Below are the records; copy each line in which "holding" can be found.

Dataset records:
--- --- ---

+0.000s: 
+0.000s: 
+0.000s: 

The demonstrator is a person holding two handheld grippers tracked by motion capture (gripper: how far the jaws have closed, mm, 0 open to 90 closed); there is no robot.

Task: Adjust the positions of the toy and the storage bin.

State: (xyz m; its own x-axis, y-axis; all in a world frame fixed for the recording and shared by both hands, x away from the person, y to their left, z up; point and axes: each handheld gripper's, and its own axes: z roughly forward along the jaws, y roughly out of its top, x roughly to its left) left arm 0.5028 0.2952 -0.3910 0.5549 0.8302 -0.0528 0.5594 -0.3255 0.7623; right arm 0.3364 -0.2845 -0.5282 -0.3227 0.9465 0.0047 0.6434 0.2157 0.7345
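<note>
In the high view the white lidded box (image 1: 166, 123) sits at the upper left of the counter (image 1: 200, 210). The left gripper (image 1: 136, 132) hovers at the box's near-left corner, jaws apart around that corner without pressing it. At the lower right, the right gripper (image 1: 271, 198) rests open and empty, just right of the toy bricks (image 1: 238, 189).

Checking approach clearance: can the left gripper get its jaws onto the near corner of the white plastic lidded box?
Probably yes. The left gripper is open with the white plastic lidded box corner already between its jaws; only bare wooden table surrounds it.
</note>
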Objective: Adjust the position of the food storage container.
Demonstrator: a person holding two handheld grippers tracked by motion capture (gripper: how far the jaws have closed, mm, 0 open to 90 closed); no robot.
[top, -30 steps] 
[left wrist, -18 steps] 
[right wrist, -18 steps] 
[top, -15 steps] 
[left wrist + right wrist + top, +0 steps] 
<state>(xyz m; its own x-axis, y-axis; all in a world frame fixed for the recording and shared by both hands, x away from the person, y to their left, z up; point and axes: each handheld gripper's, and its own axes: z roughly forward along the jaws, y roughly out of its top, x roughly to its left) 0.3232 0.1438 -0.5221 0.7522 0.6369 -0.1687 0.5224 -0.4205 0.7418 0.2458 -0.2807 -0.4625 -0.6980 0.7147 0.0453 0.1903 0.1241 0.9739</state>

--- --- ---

Response box:
The demonstrator is a person holding two handheld grippers tracked by motion capture (gripper: how far the jaws have closed, mm, 0 open to 90 closed); there is no robot.
Demonstrator: a person holding two handheld grippers tracked by motion capture (gripper: how far the jaws have closed, mm, 0 open to 90 closed); no robot.

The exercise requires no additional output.